Feature Name: Virtual cluster orchestration in v23.1
Status: completed
Start Date: 2023-01-18
Authors: knz ajw dt ssd
RFC PR: #96147
Cockroach Issue: #96146 #83650 #93145

Summary

This RFC proposes to clarify the lifecycle of virtual clusters (henceforth abbreviated "VC", a.k.a. "secondary tenants") in v23.1 and introduce a mechanism by which the SQL service for a VC can be proactively started on every cluster node (shared-process execution as used in Unified Architecture/UA clusters).

The clarification takes the form of a state diagram (see below).

The new mechanism relies on the introduction of a new column in system.tenants, ServiceMode, that describes the deployment style for that VC's servers. This can be NONE (no service), EXTERNAL (SQL pods, as in CC Serverless) or SHARED (shared-process with the KV nodes). When in state SHARED, the KV nodes auto-start the service.

We also propose to use this mechanism as a mutual exclusion interlock to prevent SQL pods from starting when the VCs use shared-process deployments.

The implementation for this change is spread over the following PRs:

Motivation

Until today, the only requirements we knew of were that:

we could not start the SQL service for INACTIVE VCs, whose keyspace is read-only and cannot support initialization of the SQL service yet.
we could not start the SQL service for all ACTIVE VCs inside a regular KV node, because there may be thousands of those in CC serverless.

The implementation as of this writing is that of a "server controller" able to instantiate the service for a VC upon first use (triggered by a client connection), and only if that VC is ACTIVE.

Unfortunately, this simplistic view failed to provide answers to many operational questions. These questions include, but are not limited to:

what if there are 3 nodes, and a client only opens a SQL session on the first node. How can we distribute queries to all 3 nodes? At that point the SQL service is only running on 1 node and unable to run DistSQL on the other 2.
what if a cluster is idle (no SQL connection) but there are scheduled jobs to run?
which VCs should be woken up to serve a UI login request when a user hits the DB console the first time?

Generally, there is appetite for some form of mechanism that proactively starts the SQL service on all nodes.

Additionally, we have two additional concerns:

the way the SQL instances table is managed currently precludes serving a VC simultaneously using shared-process deployment and using separate SQL pods, lest RPC communication becomes incorrect. We would like some guardrails to prevent this mixed deployment style.
we would like to prevent the SQL service from starting when the VC keyspace is not ready, e.g. during replication.

Technical design

The proposal is to evolve the current VC record state diagram, from this (Current state diagram as of 2022-01-17):

(diagram source)

(3 states: ADD, ACTIVE, DROP. ADD is used during streaming replication.)
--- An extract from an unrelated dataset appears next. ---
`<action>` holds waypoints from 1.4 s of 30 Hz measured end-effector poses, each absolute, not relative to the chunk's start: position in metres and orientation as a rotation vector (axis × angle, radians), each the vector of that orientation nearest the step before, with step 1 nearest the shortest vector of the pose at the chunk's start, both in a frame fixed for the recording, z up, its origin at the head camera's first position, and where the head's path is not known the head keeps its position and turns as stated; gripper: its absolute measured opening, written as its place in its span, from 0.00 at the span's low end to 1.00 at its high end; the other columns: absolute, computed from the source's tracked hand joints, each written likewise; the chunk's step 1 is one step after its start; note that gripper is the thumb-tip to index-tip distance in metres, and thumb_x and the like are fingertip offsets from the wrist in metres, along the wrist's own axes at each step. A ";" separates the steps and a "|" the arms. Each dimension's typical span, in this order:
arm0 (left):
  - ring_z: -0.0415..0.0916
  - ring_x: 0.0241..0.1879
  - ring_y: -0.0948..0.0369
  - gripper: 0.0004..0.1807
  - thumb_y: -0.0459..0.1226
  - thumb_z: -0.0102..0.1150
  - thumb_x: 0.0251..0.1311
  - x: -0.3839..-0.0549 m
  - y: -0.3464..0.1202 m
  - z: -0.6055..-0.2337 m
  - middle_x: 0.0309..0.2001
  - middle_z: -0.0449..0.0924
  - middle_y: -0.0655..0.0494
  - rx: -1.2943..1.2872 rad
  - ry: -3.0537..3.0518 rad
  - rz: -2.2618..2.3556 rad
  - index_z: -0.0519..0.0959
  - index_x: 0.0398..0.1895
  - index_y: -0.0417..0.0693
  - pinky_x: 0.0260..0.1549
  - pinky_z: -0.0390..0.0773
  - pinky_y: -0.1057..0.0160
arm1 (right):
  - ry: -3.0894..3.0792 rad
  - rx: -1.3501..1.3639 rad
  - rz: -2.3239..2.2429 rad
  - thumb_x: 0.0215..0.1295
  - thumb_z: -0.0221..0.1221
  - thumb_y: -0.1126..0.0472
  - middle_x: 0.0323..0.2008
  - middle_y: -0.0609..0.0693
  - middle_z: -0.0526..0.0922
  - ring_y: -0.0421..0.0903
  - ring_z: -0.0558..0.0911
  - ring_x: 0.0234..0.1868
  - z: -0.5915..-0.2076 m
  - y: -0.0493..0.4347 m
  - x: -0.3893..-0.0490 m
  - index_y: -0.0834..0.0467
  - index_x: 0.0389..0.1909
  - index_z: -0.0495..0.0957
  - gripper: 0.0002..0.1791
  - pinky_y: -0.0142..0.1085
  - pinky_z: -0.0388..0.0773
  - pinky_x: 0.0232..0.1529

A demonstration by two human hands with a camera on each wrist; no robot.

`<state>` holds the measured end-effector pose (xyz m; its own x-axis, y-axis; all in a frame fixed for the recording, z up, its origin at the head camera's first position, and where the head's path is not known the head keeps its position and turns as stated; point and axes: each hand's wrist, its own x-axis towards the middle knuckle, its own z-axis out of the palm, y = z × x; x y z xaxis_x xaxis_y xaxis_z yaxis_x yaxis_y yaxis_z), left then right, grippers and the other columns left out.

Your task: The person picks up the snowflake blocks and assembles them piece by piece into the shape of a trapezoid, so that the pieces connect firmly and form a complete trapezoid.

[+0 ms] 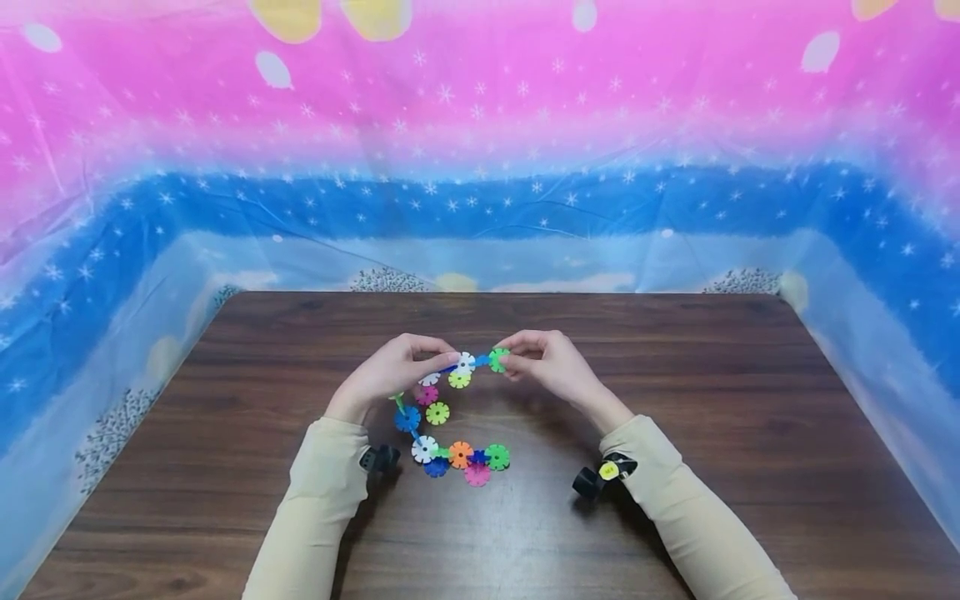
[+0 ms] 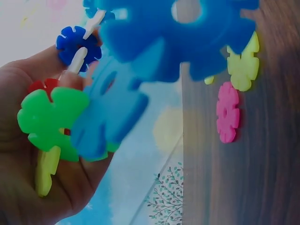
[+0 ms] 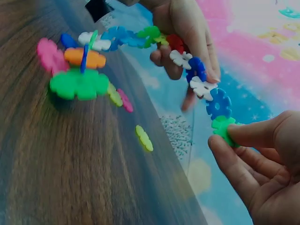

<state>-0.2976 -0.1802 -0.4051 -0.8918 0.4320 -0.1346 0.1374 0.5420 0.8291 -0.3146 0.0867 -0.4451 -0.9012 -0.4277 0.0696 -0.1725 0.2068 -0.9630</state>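
Note:
A curved chain of notched plastic snowflake discs hangs between the hands. My right hand [image 1: 558, 368] pinches the green disc [image 3: 225, 130] at its upper end between thumb and fingertips. That disc joins a blue disc [image 3: 219, 104], then a white one [image 1: 466, 362]. My left hand [image 1: 390, 371] grips the chain near this white disc, with a dark blue disc [image 2: 78, 47] by its fingers. Below the left hand, the chain bends through a blue disc [image 1: 407, 418] and a white disc [image 1: 424, 449]. An orange disc [image 1: 461, 455], a pink disc [image 1: 477, 475] and another green disc [image 1: 497, 457] form its lower end.
Loose discs lie on the brown wooden table [image 1: 712, 375] inside the chain's curve: a pink one [image 1: 427, 395] and two yellow-green ones, the nearer [image 1: 437, 413] beside the chain. Behind the table hangs a pink and blue patterned cloth [image 1: 480, 200]. Each wrist carries a black camera.

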 end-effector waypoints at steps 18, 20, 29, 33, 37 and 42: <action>0.67 0.23 0.51 0.11 0.48 0.53 0.75 -0.298 -0.168 -0.407 0.28 0.71 0.50 0.657 2.524 1.325 0.82 0.47 0.56 0.26 0.71 0.57 | 2.361 -0.656 -1.774 0.71 0.62 0.60 0.39 0.61 0.86 0.65 0.85 0.41 -0.428 0.093 -0.312 0.58 0.53 0.83 0.13 0.58 0.81 0.45; 0.68 0.24 0.48 0.10 0.46 0.52 0.76 -0.297 -0.165 -0.408 0.29 0.73 0.48 0.665 2.521 1.303 0.81 0.47 0.55 0.26 0.72 0.57 | 2.373 -0.651 -1.754 0.72 0.62 0.60 0.40 0.62 0.86 0.64 0.85 0.40 -0.428 0.093 -0.312 0.57 0.54 0.82 0.13 0.58 0.81 0.45; 0.67 0.23 0.55 0.12 0.47 0.53 0.75 -0.292 -0.160 -0.407 0.33 0.76 0.42 0.694 2.558 1.287 0.81 0.47 0.52 0.27 0.73 0.57 | 2.428 -0.692 -1.735 0.71 0.63 0.59 0.39 0.61 0.87 0.63 0.86 0.40 -0.419 0.098 -0.306 0.56 0.56 0.82 0.15 0.55 0.82 0.45; 0.70 0.25 0.55 0.13 0.49 0.56 0.73 -0.293 -0.159 -0.408 0.35 0.81 0.48 0.703 2.577 1.294 0.83 0.47 0.53 0.28 0.74 0.57 | 2.405 -0.689 -1.767 0.69 0.65 0.60 0.37 0.57 0.88 0.63 0.86 0.40 -0.415 0.101 -0.308 0.58 0.55 0.83 0.16 0.56 0.82 0.45; 0.69 0.25 0.54 0.12 0.50 0.56 0.73 -0.293 -0.156 -0.409 0.31 0.79 0.53 0.692 2.595 1.353 0.83 0.44 0.56 0.26 0.72 0.58 | 2.383 -0.684 -1.794 0.68 0.66 0.59 0.37 0.54 0.88 0.63 0.86 0.40 -0.413 0.103 -0.308 0.58 0.54 0.84 0.15 0.56 0.82 0.45; 0.68 0.23 0.51 0.12 0.52 0.56 0.72 -0.289 -0.150 -0.413 0.30 0.78 0.55 0.662 2.616 1.515 0.85 0.43 0.59 0.23 0.71 0.58 | 2.436 -0.697 -1.849 0.67 0.67 0.59 0.36 0.51 0.89 0.58 0.87 0.38 -0.409 0.101 -0.301 0.54 0.51 0.86 0.13 0.49 0.84 0.43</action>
To the following new state diagram:

(diagram source)

In prose:

We split the VC "state" into two fields:
- DATA (DataState) indicates the readiness of the logical keyspace: ADD, READY, DROP.
- SERVICE (ServiceMode) indicates whether there's a service running doing processing for that VC: NONE (no server possible), SHARED (shared-process multitenancy) and EXTERNAL (separate-process multitenancy)
New SQL syntax ALTER VIRTUAL CLUSTER START/STOP SERVICE SHARED/EXTERNAL to switch the SERVICE.
Each KV node is responsible to wake up the SQL service for all VC records in the SERVICE:SHARED state. (This will be done initially via a refresh loop, and can be enhanced to become more precise via a rangefeed or a fan-out RPC.)
- We would remove the code that auto-starts a service upon first connection. Instead, an attempt to connect to a service that is not yet started would fail.
Each KV node is also responsible for shutting down SQL services that are currently running for a VC that is in the SERVICE:NONE state.
When Not in SERVICE:NONE state (i.e. either SHARED or EXTERNAL), VCs cannot be renamed (at least not in v23.1 - this is discussed further in the appendix at the end).
The mt start-sql command (start standalone SQL pod, used in CC Serverless) would refuse to start a SQL service for a VC whose record is not in state SERVICE:EXTERNAL, because at this stage we do not support running mixed-style deployments (with both separate-process and shared-process SQL services) - this solves this issue.
The SQL service would always refuse to start when the data state is not READY (cf this issue), and when the service mode does not match the requested deployment.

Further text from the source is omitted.